# Work order:
What is the number of lines below that hold "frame"? Answer with that number only.

# Data block:
####################

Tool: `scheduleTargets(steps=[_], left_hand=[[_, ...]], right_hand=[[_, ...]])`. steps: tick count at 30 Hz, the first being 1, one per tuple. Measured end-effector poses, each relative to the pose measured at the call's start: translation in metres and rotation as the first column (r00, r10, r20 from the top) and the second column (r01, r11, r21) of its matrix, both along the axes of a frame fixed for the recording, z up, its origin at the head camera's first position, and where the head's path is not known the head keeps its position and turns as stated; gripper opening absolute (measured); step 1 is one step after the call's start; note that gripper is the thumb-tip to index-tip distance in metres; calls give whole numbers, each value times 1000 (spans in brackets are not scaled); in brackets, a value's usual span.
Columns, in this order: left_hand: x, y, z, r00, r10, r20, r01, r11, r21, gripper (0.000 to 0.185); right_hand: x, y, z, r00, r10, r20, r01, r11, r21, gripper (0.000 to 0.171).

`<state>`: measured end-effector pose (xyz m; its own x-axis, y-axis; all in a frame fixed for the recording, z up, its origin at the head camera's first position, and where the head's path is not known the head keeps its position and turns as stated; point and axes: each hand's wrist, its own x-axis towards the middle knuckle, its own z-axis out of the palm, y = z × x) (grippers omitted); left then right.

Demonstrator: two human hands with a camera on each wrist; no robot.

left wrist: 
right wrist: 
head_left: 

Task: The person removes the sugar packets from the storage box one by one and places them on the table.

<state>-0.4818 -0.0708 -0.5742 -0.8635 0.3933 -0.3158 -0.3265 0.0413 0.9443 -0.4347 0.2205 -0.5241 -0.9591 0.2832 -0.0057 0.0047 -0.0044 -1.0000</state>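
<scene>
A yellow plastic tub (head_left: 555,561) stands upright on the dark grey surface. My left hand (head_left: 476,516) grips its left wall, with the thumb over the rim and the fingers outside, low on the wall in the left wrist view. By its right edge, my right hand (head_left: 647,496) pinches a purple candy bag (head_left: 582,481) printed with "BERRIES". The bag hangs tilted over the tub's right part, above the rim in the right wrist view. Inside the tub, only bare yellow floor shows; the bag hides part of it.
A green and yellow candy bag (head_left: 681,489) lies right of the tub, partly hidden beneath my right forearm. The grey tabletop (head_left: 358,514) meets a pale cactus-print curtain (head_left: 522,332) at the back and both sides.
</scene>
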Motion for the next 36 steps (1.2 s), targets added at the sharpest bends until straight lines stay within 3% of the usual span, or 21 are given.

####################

# Answer to this exercise:
2